All of this unfolds in less than ten minutes. We've been introduced to a setting and three characters (not counting a snippet of radio broadcast), and yet we've been given a sense of both what this world is like and that something very unexpected and wrong has just happened. All of this spools out in black and white, a production decision I believe was born of the same budget restrictions that inspired the zombies themselves and would lead to the use of chocolate syrup in lieu of blood later on.

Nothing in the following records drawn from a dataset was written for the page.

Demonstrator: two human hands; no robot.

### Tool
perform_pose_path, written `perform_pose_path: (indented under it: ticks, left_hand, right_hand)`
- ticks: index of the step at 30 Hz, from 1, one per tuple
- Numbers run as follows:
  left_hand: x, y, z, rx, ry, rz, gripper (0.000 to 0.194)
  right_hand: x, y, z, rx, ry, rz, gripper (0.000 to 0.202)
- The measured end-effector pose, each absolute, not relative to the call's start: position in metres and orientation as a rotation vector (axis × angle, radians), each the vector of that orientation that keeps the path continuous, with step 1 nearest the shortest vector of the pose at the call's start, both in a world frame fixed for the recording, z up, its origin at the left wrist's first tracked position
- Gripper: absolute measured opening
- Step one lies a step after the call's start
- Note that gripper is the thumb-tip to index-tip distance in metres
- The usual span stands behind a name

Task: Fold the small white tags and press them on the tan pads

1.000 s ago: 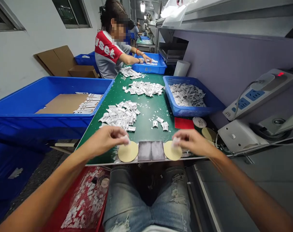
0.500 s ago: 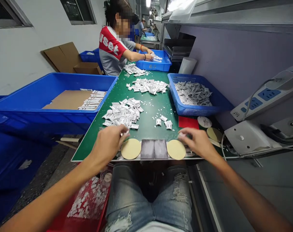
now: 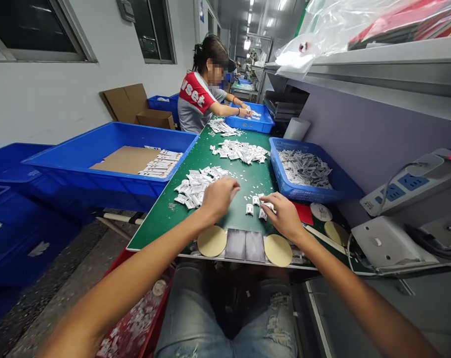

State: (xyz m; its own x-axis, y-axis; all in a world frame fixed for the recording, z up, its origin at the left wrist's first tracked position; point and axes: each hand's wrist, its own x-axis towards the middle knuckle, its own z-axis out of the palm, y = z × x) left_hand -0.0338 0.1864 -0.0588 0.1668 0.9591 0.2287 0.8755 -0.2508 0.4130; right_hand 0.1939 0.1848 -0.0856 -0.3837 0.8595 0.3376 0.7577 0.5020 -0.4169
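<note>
My left hand (image 3: 220, 199) is over the green table (image 3: 236, 184), right of the near pile of small white parts (image 3: 195, 186). Its fingers are pressed together, and what they hold, if anything, is hidden. Among several loose white parts (image 3: 249, 209) is my right hand (image 3: 283, 214), fingers curled down beside them; whether it grips one cannot be made out. Along the front edge lie a cream disc (image 3: 212, 241), two dark grey plates (image 3: 245, 245) and another cream disc (image 3: 278, 250).
A blue basket (image 3: 307, 194) of white parts stands right, near a power strip (image 3: 412, 181). At left is a large blue bin (image 3: 136, 174) with cardboard. Across the table, a person (image 3: 201, 94) handles parts over a blue tray (image 3: 248, 124).
My left hand has moved right and forward from the near pile's front. My right hand has moved in from the right disc to the loose parts. The camera view has tilted up.
</note>
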Motion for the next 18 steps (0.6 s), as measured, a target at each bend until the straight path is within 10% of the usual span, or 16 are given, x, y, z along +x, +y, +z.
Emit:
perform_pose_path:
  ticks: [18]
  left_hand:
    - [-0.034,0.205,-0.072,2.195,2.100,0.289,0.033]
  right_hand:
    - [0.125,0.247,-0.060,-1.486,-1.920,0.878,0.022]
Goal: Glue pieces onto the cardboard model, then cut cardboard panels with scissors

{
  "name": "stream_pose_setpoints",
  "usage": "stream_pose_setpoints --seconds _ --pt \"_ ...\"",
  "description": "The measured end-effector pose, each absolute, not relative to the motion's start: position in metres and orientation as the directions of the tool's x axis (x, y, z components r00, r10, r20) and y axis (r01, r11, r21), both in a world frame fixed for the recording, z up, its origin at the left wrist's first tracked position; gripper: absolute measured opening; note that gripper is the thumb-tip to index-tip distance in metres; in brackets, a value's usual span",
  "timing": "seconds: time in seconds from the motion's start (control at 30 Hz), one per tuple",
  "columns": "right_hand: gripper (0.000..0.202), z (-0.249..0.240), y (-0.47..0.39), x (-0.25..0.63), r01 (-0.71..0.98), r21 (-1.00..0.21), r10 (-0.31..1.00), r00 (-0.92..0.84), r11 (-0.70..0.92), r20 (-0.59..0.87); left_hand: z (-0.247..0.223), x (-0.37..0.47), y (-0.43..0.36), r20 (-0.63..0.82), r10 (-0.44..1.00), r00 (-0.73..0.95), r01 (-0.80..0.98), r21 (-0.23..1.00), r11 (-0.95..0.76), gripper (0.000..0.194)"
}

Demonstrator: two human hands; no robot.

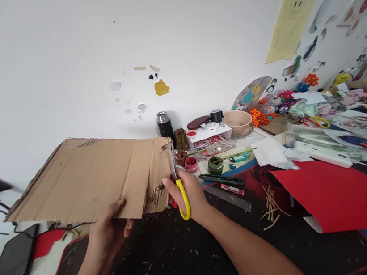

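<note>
A large brown cardboard sheet (90,177) is held up above the dark mat (152,259), its right part torn or slit. My left hand (109,226) grips its lower edge, thumb on top and fingers beneath. At the right edge, my right hand (191,195) is closed on scissors (184,200) with a yellow handle. The blades point up and away along the cardboard's right edge; whether they are parted is unclear. Some fingers of my right hand are hidden behind the scissors and cardboard.
Open paint jars (215,165), a black cutter (222,179), a ruler (228,198) and twigs (272,207) lie to the right. Red paper (339,193) is further right. A black bottle (165,126) stands by the wall; a phone (12,263) lies left.
</note>
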State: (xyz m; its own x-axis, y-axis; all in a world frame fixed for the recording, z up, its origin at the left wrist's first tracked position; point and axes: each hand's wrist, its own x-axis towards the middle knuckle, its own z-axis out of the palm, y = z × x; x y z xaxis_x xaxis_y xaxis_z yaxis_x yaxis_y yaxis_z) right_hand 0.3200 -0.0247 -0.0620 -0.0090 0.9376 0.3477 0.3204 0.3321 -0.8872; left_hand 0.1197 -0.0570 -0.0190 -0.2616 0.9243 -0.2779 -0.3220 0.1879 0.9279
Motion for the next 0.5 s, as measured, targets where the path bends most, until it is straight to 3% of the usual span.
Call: stream_pose_setpoints --seconds 0.27,0.4,0.5 --pt "0.027 -0.057 -0.026 0.322 0.383 -0.844 0.912 0.010 0.376 0.411 -0.019 0.123 -0.057 -0.293 0.921 -0.256 -0.315 0.926 0.207 0.032" --pt "0.033 -0.057 -0.021 0.324 0.276 -0.888 0.922 0.014 0.368 0.387 -0.030 0.120 -0.057 -0.247 0.941 -0.230 -0.321 0.932 0.166 0.033" --pt "0.038 -0.059 -0.020 0.321 0.103 -0.959 0.965 -0.032 0.264 0.262 -0.036 0.117 -0.056 -0.208 0.950 -0.234 -0.334 0.934 0.122 0.034"
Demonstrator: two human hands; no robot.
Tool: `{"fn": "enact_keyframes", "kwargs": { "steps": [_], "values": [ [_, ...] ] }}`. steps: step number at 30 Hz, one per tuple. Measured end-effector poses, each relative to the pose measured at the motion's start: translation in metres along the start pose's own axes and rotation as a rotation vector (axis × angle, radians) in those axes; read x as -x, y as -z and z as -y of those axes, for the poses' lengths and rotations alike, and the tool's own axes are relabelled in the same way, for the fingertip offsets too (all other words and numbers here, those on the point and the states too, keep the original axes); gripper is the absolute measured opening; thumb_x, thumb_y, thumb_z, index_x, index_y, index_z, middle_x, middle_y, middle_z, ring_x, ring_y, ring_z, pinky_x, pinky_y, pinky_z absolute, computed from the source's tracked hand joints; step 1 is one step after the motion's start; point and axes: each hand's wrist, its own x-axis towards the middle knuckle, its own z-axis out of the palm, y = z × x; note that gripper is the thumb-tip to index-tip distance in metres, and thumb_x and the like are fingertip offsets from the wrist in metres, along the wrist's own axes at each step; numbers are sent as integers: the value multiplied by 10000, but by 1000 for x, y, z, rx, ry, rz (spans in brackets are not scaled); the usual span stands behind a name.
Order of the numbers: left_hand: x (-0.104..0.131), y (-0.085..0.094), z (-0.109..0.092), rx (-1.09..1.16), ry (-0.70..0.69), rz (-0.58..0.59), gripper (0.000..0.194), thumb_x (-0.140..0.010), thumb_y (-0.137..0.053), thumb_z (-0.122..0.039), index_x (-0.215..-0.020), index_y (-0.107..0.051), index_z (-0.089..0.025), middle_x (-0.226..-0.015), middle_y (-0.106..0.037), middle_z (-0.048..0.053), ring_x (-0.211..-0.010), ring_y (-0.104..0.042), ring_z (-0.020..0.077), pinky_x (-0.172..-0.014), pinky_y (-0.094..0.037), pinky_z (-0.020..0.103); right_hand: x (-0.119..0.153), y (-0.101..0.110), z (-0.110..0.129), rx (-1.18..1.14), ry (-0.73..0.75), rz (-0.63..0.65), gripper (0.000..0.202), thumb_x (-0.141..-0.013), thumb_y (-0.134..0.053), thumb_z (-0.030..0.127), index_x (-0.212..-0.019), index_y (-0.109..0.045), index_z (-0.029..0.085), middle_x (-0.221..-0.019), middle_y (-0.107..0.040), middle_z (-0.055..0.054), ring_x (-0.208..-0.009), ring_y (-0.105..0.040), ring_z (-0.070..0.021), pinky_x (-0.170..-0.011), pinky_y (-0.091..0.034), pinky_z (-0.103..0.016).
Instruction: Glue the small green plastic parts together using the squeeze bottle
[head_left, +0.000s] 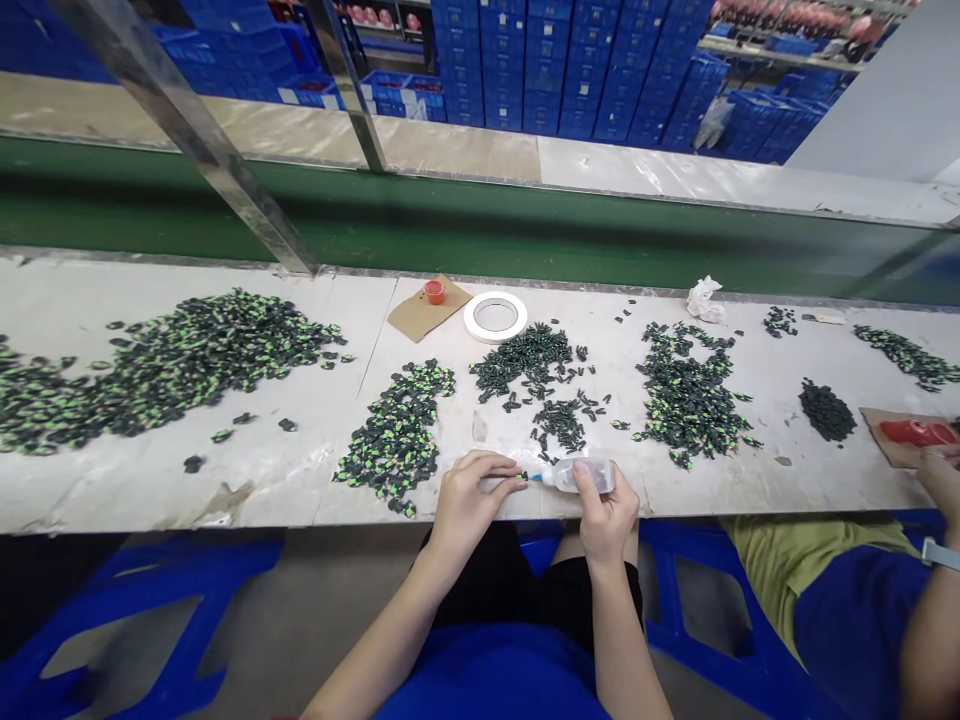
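Between the thumb and fingers of my left hand (480, 495) is a small black-and-green part (523, 476), too small to make out in detail. My right hand (606, 510) grips a clear squeeze bottle (574, 475) lying nearly level. Its blue nozzle tip (535, 477) points left and reaches the small part or stops just short of it. Just beyond my hands lies a pile of small dark pieces (561, 425). To the left of my left hand is a heap of black-and-green parts (397, 435).
A roll of white tape (495, 317) lies behind the piles, beside cardboard (420, 315) with a red cup (433, 291). Larger heaps spread left (195, 350) and right (694, 390). A co-worker's hand (941, 480) is at the far right. A metal post (202, 150) rises behind the table.
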Motion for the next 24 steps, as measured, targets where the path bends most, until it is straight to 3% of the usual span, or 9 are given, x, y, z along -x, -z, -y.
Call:
{"fn": "enact_keyframes", "kwargs": {
  "steps": [15,21,24],
  "values": [
    [0,1,2,1,8,12,145,-683,-781,-314,-733,-721,-191,-810,-699,47,-686,-728,193,-711,-625,312,1,-1,-2,-6,-23,-6,351,-779,-634,472,-602,-547,181,-498,-500,40,-481,-451,-116,-475,-383,-232],
    [0,2,4,-44,-23,33,96,-699,-769,-268,-758,-729,-204,-824,-703,46,-699,-722,188,-733,-611,318,-4,6,-10,-215,-81,-191,303,-807,-615,450,-715,-573,165,-594,-559,5,-513,-514,-134,-489,-431,-251],
    [-1,2,3,-82,-58,37,93,-710,-762,-258,-790,-733,-221,-817,-710,38,-731,-712,190,-753,-602,328,-18,17,-14,-247,-53,-300,300,-715,-727,398,-835,-578,167,-747,-638,-30,-663,-619,-174,-625,-517,-306]
  ]
}}
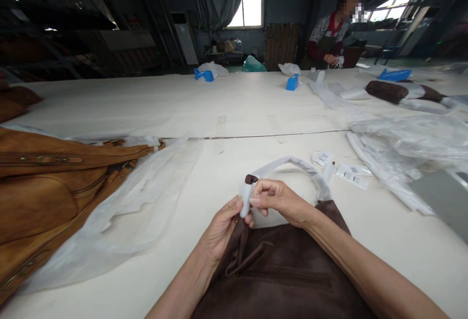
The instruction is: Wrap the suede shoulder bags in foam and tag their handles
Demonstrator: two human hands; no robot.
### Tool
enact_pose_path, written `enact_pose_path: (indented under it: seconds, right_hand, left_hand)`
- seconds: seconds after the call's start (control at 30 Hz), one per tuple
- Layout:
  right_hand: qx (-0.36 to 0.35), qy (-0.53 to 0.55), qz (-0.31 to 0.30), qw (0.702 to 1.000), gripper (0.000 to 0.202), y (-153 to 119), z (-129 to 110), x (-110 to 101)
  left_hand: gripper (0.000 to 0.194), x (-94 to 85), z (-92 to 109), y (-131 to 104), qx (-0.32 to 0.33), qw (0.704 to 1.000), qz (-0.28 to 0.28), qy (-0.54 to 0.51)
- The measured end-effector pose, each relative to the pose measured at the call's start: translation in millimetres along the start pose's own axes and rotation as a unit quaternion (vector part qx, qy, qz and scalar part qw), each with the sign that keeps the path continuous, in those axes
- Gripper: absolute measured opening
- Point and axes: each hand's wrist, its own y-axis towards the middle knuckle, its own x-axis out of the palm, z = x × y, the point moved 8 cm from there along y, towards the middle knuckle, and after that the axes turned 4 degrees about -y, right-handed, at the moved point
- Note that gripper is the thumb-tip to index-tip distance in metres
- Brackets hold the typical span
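Observation:
A dark brown bag (288, 265) lies at the table's near edge. Its handle (287, 160) arches above it, covered in whitish wrapping. At the handle's left end, my left hand (224, 224) pinches the wrapped part (245, 199) from the left. My right hand (276, 199) has its fingers closed on the same wrapping from the right. A bit of bare brown strap (251, 179) pokes out above the fingers. White tags (353, 175) lie beside the handle's right end.
Tan bags (44, 187) and a thin translucent sheet (139, 226) lie at the left. Clear plastic bags (413, 143) are heaped at the right, near a wrapped brown bag (391, 91). Blue tape dispensers (292, 83) stand farther back. Across the white table (146, 104) stands a person (327, 39).

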Motion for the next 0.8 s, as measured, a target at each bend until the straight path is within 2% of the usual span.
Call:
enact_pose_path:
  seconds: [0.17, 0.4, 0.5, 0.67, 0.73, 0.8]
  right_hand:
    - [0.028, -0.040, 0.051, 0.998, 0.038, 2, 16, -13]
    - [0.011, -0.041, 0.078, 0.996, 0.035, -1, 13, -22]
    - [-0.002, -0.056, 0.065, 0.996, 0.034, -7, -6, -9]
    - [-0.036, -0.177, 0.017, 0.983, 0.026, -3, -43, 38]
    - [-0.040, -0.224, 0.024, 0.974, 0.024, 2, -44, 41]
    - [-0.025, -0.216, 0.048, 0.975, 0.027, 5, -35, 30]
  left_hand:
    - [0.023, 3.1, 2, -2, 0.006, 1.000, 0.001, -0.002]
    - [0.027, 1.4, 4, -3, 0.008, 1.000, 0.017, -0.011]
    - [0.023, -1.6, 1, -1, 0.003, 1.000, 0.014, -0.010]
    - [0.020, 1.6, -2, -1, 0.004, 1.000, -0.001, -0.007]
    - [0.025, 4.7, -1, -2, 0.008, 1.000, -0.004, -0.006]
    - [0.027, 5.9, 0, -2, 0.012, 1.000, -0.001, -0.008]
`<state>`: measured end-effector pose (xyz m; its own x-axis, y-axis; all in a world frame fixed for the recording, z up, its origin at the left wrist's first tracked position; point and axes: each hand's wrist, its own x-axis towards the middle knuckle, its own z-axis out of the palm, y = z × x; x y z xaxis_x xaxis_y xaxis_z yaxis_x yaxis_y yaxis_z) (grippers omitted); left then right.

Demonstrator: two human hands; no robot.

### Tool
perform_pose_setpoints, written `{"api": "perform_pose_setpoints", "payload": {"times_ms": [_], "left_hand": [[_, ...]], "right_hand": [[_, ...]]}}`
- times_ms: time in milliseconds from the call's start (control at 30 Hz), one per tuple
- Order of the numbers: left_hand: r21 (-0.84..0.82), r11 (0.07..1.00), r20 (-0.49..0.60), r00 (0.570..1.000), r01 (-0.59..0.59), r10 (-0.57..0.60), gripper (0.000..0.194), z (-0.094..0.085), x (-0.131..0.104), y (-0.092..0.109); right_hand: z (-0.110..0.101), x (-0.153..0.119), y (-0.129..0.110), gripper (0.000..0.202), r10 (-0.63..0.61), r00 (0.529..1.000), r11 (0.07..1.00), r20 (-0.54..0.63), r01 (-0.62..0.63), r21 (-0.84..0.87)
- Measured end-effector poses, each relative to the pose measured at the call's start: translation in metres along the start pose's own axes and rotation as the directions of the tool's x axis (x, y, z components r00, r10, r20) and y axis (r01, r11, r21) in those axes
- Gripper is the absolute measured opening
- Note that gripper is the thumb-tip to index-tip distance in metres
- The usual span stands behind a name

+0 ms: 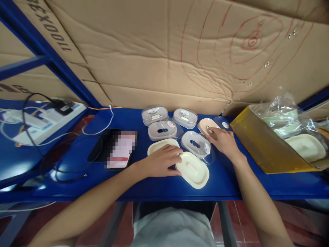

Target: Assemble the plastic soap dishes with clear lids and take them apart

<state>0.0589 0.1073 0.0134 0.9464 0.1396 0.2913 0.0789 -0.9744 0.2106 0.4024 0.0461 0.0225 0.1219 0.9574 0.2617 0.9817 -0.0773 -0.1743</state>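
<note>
My left hand (161,160) lies flat on the blue table (159,185), covering part of a cream oval tray (155,146), with its fingertips touching a second cream oval tray (193,170). My right hand (223,140) reaches to a pinkish oval piece (205,124) at the back, fingers on its centre. Between my hands sits an oval box with a clear lid (196,143). Three more clear-lidded oval boxes (162,130) stand behind, near the cardboard wall.
A phone (119,149) lies left of the trays beside black cables (64,161). A white power strip (43,123) sits on the left shelf. A yellow carton (259,144) with plastic-bagged trays stands at the right. Cardboard (164,51) walls the back.
</note>
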Motion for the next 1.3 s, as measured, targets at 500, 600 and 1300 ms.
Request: {"api": "perform_pose_setpoints", "payload": {"times_ms": [500,600,1300], "left_hand": [[0.006,1.0,0.003,1.0,0.006,-0.006,0.034,0.0,0.0,-0.001],[0.007,1.0,0.004,1.0,0.007,-0.007,0.034,-0.001,0.0,0.0],[0.071,0.996,-0.069,0.996,-0.054,0.059,0.037,0.004,-0.001,-0.001]], "right_hand": [[-0.017,0.005,0.008,0.05,0.16,0.956,0.979,-0.244,-0.121,0.166],[-0.021,0.01,0.027,0.052,0.313,0.879,0.939,-0.36,-0.231,0.253],[-0.006,0.082,-0.042,0.061,-0.259,0.965,0.939,0.038,0.242,0.246]]}}
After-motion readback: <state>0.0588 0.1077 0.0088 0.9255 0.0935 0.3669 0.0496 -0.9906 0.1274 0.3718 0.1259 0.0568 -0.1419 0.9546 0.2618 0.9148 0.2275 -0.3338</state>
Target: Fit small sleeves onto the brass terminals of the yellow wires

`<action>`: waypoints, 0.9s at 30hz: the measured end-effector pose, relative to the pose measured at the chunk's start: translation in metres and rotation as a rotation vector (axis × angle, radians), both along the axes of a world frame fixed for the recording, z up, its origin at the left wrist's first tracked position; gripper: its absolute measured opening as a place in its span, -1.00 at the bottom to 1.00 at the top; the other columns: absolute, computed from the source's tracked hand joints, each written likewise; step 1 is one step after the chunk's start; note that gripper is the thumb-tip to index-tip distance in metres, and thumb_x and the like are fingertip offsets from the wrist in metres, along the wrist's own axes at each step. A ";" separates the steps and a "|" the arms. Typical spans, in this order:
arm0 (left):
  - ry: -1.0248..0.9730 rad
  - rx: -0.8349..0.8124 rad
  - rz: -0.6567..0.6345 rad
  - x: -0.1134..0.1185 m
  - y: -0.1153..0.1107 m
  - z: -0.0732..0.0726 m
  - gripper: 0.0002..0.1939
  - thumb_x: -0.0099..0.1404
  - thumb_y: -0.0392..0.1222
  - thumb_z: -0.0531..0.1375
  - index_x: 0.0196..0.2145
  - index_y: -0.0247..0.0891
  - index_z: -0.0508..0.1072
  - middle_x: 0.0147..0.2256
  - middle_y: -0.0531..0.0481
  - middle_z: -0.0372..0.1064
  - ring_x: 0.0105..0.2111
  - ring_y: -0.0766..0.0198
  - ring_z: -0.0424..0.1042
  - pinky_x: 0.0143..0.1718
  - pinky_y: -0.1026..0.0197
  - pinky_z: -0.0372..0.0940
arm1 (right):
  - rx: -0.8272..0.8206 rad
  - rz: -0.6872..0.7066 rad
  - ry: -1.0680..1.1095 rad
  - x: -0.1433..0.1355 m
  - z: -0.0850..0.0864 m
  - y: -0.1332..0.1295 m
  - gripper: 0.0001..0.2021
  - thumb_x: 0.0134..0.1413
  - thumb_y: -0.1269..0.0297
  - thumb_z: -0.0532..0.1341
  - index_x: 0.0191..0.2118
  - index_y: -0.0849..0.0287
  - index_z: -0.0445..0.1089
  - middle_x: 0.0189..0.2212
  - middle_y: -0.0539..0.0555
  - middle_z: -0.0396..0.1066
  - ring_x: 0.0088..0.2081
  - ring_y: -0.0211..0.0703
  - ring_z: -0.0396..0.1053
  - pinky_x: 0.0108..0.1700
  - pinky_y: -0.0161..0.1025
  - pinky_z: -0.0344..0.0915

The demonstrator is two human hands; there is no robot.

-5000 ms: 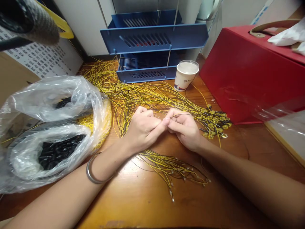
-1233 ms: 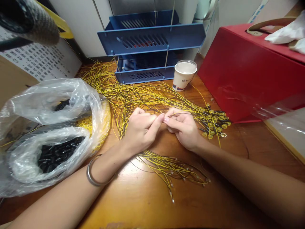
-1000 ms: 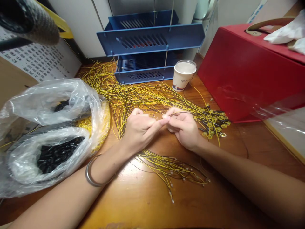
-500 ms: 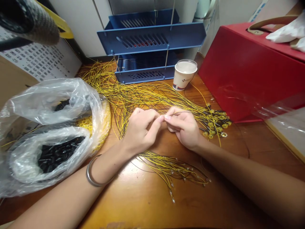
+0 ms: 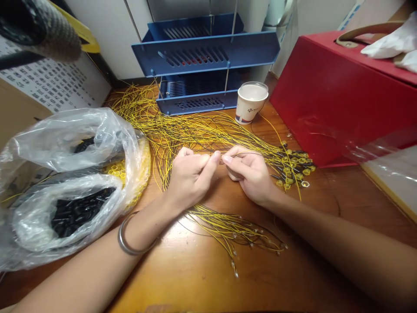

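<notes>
My left hand (image 5: 194, 174) is closed in a pinch, with a thin wire at its fingertips. My right hand (image 5: 246, 170) pinches the same thin wire just to the right, and a small gap separates the two hands. Long yellow and black wires (image 5: 195, 128) spread behind and beneath them. Beyond my right hand lie yellow hexagonal caps (image 5: 295, 161) on the wire ends. In front of my hands, a smaller bundle of wires (image 5: 224, 221) ends in small clear tips.
Plastic bags at the left hold black pieces (image 5: 81, 208) and yellow caps (image 5: 117, 169). Behind the wires stand a blue tray rack (image 5: 202, 54) and a paper cup (image 5: 250, 104). A red box (image 5: 342, 95) is at the right, on the wooden table (image 5: 195, 278).
The fingertips of my two hands have moved slightly apart, with my left hand shifting a little left. A short piece of wire now shows between them.
</notes>
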State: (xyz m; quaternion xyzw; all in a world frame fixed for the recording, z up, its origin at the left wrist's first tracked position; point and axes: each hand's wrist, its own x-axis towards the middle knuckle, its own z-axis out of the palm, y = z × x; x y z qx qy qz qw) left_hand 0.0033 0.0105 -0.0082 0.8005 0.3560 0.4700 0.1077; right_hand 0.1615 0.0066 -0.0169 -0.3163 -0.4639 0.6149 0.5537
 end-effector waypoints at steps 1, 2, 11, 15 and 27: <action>-0.022 -0.023 0.001 -0.001 0.000 0.000 -0.42 0.50 -0.17 0.04 -0.69 -0.30 0.05 -0.72 0.20 -0.06 -0.68 0.45 -0.12 -0.41 0.13 -0.02 | -0.008 -0.004 0.003 0.000 0.000 0.000 -0.78 0.02 0.23 0.37 -0.44 0.23 0.36 -0.72 -0.19 0.02 -0.67 -0.47 -0.14 -0.61 -0.36 -0.25; -0.028 -0.060 0.004 -0.002 0.000 -0.001 -0.39 0.53 -0.12 -0.02 -0.71 -0.29 0.06 -0.73 0.18 -0.02 -0.68 0.44 -0.08 -0.40 0.13 -0.01 | -0.016 -0.008 0.005 0.000 0.000 0.000 -0.77 0.01 0.22 0.37 -0.45 0.23 0.36 -0.72 -0.20 0.01 -0.68 -0.47 -0.14 -0.62 -0.36 -0.26; 0.075 -0.127 0.046 -0.002 -0.003 0.006 -0.68 0.41 -0.03 0.15 -0.46 -0.24 0.38 -0.55 0.11 0.38 -0.55 0.36 0.25 -0.36 0.17 0.15 | 0.013 -0.008 -0.058 0.001 0.004 -0.002 -0.76 -0.03 0.18 0.36 -0.46 0.22 0.37 -0.73 -0.19 0.01 -0.66 -0.44 -0.11 -0.60 -0.34 -0.21; 0.051 -0.070 0.051 -0.001 -0.004 0.006 -0.79 0.39 -0.20 0.16 -0.43 -0.23 0.41 -0.53 0.13 0.40 -0.54 0.36 0.27 -0.34 0.18 0.15 | 0.021 -0.026 -0.091 0.001 0.006 -0.002 -0.77 -0.02 0.20 0.35 -0.47 0.22 0.36 -0.72 -0.18 0.03 -0.65 -0.43 -0.06 -0.59 -0.33 -0.18; 0.059 -0.110 0.053 -0.001 -0.001 0.004 -0.43 0.49 -0.11 0.04 -0.69 -0.26 0.17 -0.74 0.17 0.10 -0.66 0.41 0.06 -0.37 0.14 0.07 | 0.010 -0.045 -0.097 -0.001 0.006 -0.002 -0.75 -0.02 0.18 0.36 -0.49 0.20 0.34 -0.69 -0.16 0.05 -0.62 -0.41 -0.02 -0.57 -0.33 -0.15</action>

Bill Hinzman, the first Romero zombie
The first zombie in the cemetery, Bill Hinzman, is incredibly iconic, which is why it's so strange that he acts almost nothing like Romero's later zombies. Remember that the people making this film had never seen what we'd consider a zombie movie because those types of movies didn't exist yet. Despite the fact that Romero zombies are considered "slow," since the mode of locomotion most associated with them is a kind of shambling shuffle, Hinzman runs, in a strange, loping gate that suggests both of his legs have gone to sleep.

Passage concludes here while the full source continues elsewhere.